Does The Reader deserve singling out? Probably not. I haven’t seen it for over a decade. But it’s understandable that many associate WWII literature and cinema with prestigious prizes. Consider The English Patient: both the novel and film adaption won big in their respective years. (Oscars and Man Booker Prize). Other ‘acclaimed’ WWII literature includes Atonement, All The Light We Cannot See and Schindler’s Ark. However, despite these prizes, it’s not uncommon for audiences to feel manipulated by a film or novel thriving off prize-granting industries.

There’s also cynicism. Should history serve the Oscars, the Man Booker, the Pulitzers, the BAFTA, etc? Or perhaps, shouldn’t the reverse be true? When we watch The Reader, we may give it ‘serious attention’, regardless whether the film deserves it or not. And who is to say The Reader or any ‘Oscar Bait’ film takes history seriously, if it only exists for acclaim?

Such discussions exist today. I’m not commenting on the quality of The Reader, but acknowledging the fascinating debates springing out of it.

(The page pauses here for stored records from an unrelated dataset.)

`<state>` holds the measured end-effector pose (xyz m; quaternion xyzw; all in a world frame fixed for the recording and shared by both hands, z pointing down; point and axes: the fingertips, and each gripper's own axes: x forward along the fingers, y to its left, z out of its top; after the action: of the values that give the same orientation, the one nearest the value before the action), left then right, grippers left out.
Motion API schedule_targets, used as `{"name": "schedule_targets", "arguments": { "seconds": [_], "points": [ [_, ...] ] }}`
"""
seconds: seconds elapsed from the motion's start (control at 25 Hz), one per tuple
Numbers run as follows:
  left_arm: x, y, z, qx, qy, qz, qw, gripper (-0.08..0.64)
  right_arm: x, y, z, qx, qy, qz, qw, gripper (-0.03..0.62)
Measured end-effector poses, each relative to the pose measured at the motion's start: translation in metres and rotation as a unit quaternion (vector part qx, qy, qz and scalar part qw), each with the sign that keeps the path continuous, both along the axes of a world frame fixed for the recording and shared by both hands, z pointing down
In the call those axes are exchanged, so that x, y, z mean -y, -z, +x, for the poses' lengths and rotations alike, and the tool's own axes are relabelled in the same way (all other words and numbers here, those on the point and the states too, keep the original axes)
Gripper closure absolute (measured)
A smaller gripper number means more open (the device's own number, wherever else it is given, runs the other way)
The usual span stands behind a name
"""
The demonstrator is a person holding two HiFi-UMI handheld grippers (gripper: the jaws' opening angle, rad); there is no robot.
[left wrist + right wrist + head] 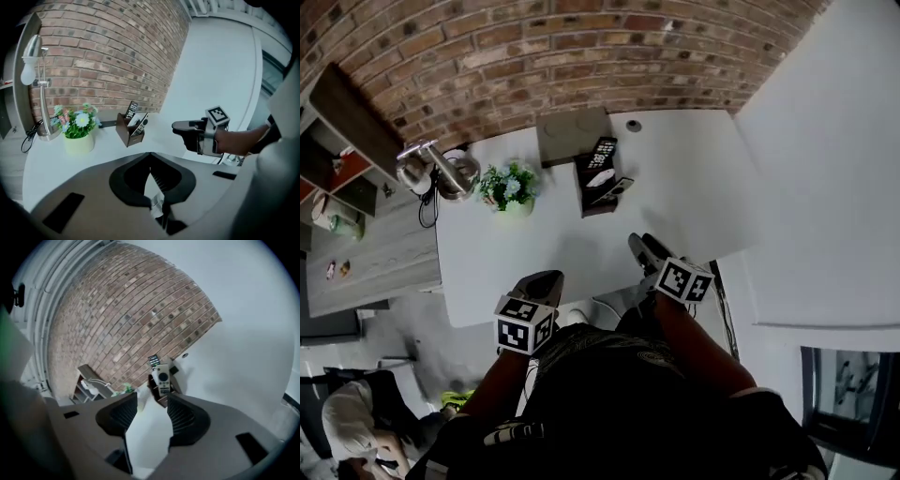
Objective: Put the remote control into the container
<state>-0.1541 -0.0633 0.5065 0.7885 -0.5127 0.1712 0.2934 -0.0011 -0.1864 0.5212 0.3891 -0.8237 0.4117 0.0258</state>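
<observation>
From the head view alone we see both tongs at the near edge of the white counter (487, 272), well apart from the container (580, 187) near the brick wall (581, 56). Only the left gripper view shows the right tongs (152, 397) from the side, with their marker cube and the bare forearm behind. It also gives a level look at the chrome lamp (40, 93) and the pale flower pot (78, 143).

The right gripper view faces the remote control (162, 378): a slim, light grey bar with a dark round ring near its top. It leans inside the container, beside a black remote (153, 361) standing upright.

The right tongs stand wide apart, with only bare counter between their ribbed black pads. The left tongs (150, 154) are closed tip to tip and hold nothing.

The container is a dark brown, straight-walled box, and the counter is smooth and matt.
</observation>
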Motion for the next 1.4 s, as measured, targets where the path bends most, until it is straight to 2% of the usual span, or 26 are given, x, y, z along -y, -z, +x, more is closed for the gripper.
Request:
{"name": "schedule_targets", "arguments": {
  "seconds": [0.08, 0.12, 0.16, 0.24, 0.32, 0.48, 0.52, 0.72, 0.88, 1.04, 1.4],
  "points": [
    [0.005, 0.014, 0.016, -0.005, -0.012, 0.018, 0.9997, 0.555, -0.033, 0.023, -0.006, 0.016, 0.067, 0.015, 0.997, 0.398],
    [0.007, 0.020, 0.026, -0.006, -0.018, 0.027, 0.9995, 0.555, -0.047, 0.035, -0.006, 0.008, 0.098, 0.035, 0.995, 0.440],
    [0.007, 0.025, 0.037, -0.005, -0.023, 0.035, 0.9991, 0.555, -0.060, 0.045, -0.004, -0.004, 0.124, 0.058, 0.991, 0.514],
    [0.006, 0.031, 0.057, -0.001, -0.034, 0.042, 0.9986, 0.555, -0.082, 0.064, 0.002, -0.022, 0.159, 0.101, 0.982, 0.580],
    [0.002, 0.036, 0.075, 0.003, -0.042, 0.046, 0.9981, 0.555, -0.102, 0.079, 0.011, -0.034, 0.179, 0.134, 0.974, 0.583],
    [-0.013, 0.047, 0.105, -0.002, -0.041, 0.063, 0.9972, 0.555, -0.136, 0.090, 0.039, -0.093, 0.213, 0.193, 0.953, 0.584],
    [-0.018, 0.050, 0.114, -0.007, -0.034, 0.067, 0.9971, 0.555, -0.142, 0.088, 0.049, -0.098, 0.216, 0.196, 0.951, 0.584],
    [-0.059, 0.056, 0.161, -0.025, 0.000, 0.079, 0.9965, 0.555, -0.174, 0.078, 0.102, -0.084, 0.204, 0.181, 0.958, 0.584],
    [-0.104, 0.046, 0.186, -0.012, 0.033, 0.070, 0.9969, 0.555, -0.208, 0.070, 0.130, -0.081, 0.227, 0.187, 0.952, 0.584],
    [-0.143, 0.036, 0.204, -0.009, 0.067, 0.059, 0.9960, 0.555, -0.234, 0.065, 0.153, -0.080, 0.241, 0.192, 0.948, 0.584],
    [-0.190, 0.036, 0.229, 0.008, 0.091, 0.065, 0.9936, 0.555, -0.274, 0.059, 0.176, -0.062, 0.257, 0.193, 0.945, 0.584]
  ]
}}
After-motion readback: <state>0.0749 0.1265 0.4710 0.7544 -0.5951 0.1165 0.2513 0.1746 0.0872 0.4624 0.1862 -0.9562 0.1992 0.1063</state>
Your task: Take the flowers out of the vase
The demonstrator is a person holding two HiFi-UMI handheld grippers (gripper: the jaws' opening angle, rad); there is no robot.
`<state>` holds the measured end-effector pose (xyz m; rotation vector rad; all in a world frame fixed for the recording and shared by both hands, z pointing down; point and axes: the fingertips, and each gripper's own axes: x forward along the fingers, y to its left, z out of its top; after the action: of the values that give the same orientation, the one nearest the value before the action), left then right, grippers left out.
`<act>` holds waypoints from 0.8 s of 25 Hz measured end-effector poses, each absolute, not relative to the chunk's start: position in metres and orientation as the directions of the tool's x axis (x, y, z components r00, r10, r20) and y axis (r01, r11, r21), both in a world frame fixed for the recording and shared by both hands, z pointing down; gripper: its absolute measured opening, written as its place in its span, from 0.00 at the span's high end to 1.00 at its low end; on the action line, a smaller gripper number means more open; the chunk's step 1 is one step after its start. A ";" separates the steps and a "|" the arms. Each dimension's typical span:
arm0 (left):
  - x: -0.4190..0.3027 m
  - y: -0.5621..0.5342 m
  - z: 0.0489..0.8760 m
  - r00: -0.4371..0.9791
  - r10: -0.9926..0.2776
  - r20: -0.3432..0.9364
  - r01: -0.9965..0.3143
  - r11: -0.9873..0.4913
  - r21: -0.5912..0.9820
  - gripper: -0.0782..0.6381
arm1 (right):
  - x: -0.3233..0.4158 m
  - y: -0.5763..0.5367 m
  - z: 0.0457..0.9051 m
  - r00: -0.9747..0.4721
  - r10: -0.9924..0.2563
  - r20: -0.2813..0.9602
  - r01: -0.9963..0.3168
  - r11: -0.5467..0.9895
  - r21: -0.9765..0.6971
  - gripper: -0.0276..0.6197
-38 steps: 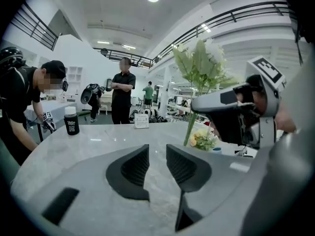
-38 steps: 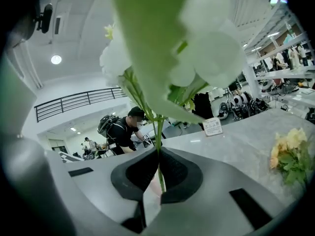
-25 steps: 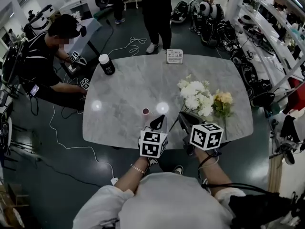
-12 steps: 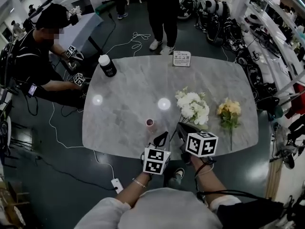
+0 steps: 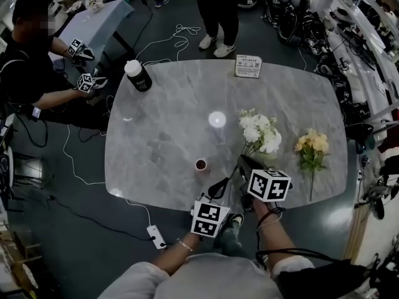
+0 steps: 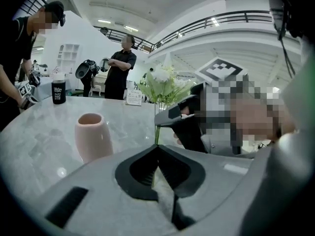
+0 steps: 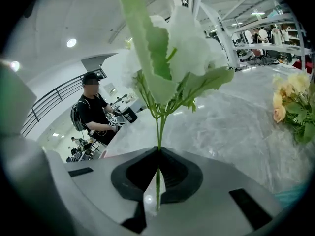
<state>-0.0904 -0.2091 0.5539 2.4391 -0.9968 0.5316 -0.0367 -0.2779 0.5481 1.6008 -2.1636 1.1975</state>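
A small pink vase (image 5: 201, 164) (image 6: 93, 136) stands empty on the marble table (image 5: 162, 123), near its front edge. My right gripper (image 5: 242, 161) (image 7: 158, 151) is shut on the thin green stem of a white flower bunch (image 5: 260, 132) (image 7: 172, 43), whose blooms hang low over the table to the right of the vase. A yellow bunch (image 5: 312, 145) (image 7: 290, 102) lies flat on the table further right. My left gripper (image 5: 221, 185) (image 6: 157, 149) is shut with nothing in it, just in front of the vase and beside the right gripper (image 6: 179, 113).
A black bottle with a white cap (image 5: 137, 75) stands at the far left corner and a small sign card (image 5: 248, 66) at the far edge. One person (image 5: 37, 73) with grippers sits left of the table, another (image 5: 218, 5) stands beyond it. Cables cross the floor.
Both grippers have sunk and drawn back toward the near table edge. The white bunch has come down with the right gripper, away from the yellow bunch.
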 end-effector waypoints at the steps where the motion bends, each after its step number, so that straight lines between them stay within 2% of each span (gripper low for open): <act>1: -0.090 -0.211 0.557 0.665 -0.547 0.507 -0.723 -0.640 0.258 0.88 | -0.036 -0.282 0.552 -0.392 -0.713 0.582 -0.870 0.081 -0.487 0.94; 20: -0.073 -0.227 0.592 0.679 -0.499 0.538 -0.701 -0.659 0.272 0.88 | -0.008 -0.303 0.617 -0.358 -0.710 0.607 -0.817 -0.077 -0.571 0.94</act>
<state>-0.0728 -0.2268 0.5919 2.4286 -0.9298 0.5865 -0.0082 -0.3035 0.6169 1.7092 -2.0527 1.4234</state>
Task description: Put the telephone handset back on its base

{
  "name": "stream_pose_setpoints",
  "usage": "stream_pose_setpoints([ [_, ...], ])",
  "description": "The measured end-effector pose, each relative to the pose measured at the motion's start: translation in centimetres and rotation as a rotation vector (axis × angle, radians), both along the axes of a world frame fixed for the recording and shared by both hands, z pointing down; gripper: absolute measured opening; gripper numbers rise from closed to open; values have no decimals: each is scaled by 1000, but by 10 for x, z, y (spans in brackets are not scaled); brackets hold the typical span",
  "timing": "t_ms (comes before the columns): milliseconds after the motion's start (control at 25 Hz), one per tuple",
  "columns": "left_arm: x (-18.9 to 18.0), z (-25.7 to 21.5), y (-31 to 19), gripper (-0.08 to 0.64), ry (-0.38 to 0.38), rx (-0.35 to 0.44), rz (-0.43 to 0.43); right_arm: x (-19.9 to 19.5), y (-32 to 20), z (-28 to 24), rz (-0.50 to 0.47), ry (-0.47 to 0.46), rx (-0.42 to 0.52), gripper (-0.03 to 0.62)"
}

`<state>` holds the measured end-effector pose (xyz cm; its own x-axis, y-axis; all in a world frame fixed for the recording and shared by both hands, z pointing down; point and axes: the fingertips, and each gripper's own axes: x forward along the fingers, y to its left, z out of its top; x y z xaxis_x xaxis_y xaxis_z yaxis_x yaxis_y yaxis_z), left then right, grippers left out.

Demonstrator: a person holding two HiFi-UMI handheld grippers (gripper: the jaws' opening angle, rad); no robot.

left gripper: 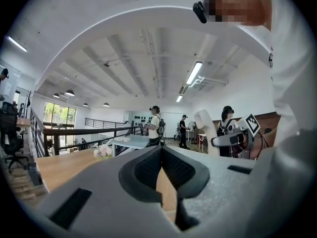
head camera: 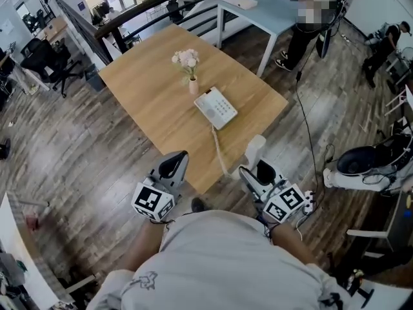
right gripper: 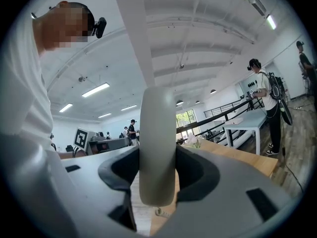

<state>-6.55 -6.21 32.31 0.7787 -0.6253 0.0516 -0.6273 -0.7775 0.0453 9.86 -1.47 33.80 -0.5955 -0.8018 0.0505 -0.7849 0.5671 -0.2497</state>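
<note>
The white telephone base lies on the wooden table, a coiled cord running from it toward the near edge. My right gripper is shut on the white handset, which stands upright between its jaws; in the right gripper view the handset fills the gap between the pads. My left gripper hovers at the table's near edge, shut and holding nothing, its pads pressed together. From the left gripper view the handset shows at the right.
A small vase of pink flowers stands just behind the telephone base. A light blue table and a standing person are beyond the far corner. A black office chair is at the left, a white machine at the right.
</note>
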Motion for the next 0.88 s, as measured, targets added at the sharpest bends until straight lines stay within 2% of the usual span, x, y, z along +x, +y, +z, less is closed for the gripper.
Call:
stream_pose_setpoints([
  [480,-67,13,-47,6,0,-9,13,-79,-63,14,-44,9,-34,224],
  [880,-80,20,-63,6,3,-43,-6,-96,-87,19,-81,24,-63,224],
])
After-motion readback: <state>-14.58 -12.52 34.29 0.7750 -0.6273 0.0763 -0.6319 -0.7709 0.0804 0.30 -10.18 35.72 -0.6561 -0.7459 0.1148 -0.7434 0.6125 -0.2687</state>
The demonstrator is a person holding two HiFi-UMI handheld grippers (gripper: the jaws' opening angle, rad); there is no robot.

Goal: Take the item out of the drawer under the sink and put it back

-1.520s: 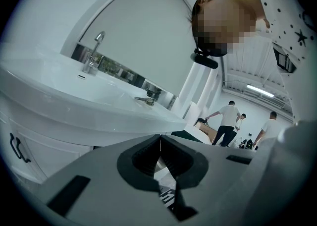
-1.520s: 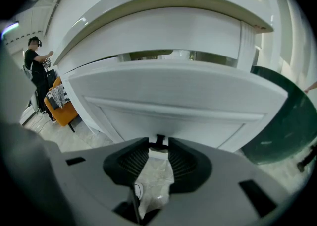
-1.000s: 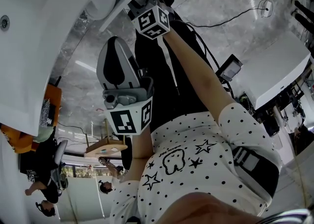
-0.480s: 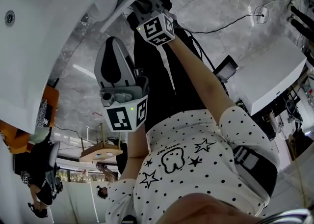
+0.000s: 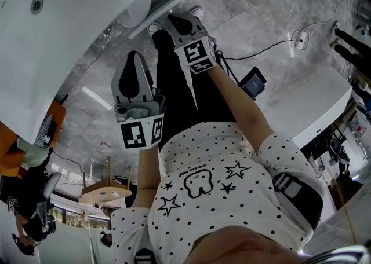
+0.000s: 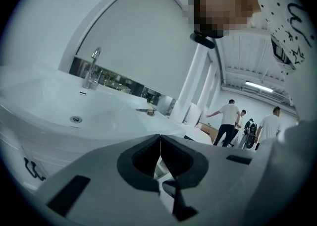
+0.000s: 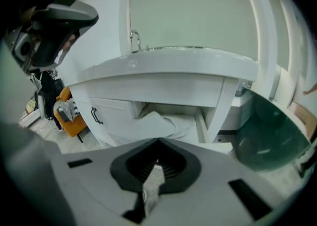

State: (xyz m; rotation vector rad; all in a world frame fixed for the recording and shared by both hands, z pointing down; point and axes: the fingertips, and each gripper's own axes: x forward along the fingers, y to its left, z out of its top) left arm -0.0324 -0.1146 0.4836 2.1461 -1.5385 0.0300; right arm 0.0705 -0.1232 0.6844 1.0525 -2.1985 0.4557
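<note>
The right gripper (image 7: 157, 144) has its jaws pressed tight on a white cloth (image 7: 159, 123). The cloth trails out of the open drawer (image 7: 201, 127) directly under the sink (image 7: 163, 69). The left gripper (image 6: 160, 140), beside the sink, is closed with nothing between its jaws.

Head view: overhead, facing steeply down the person's front (image 5: 214, 182) to the floor (image 5: 272, 43); left hand-held gripper (image 5: 135, 60) and right hand-held gripper (image 5: 178, 22) close below.
Left gripper view: low, near, facing across the sink (image 6: 74, 106) basin.
Right gripper view: lower, close, facing the open drawer (image 7: 171, 121) beneath it.
Shared: the sink, all three.
</note>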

I hope this article covered the key motifs present in WWII literature and cinema. It’s not a complete list, and it’s not necessarily a ‘condemnation’ of these elements. Rather, I’m interested in discussing how artists depict WWII. I suggest not limiting your exposure of WWII to the Anglosphere. There are terrific movies and books not in the English language. Personally, I plan to watch Katyn and Das Boot sometime.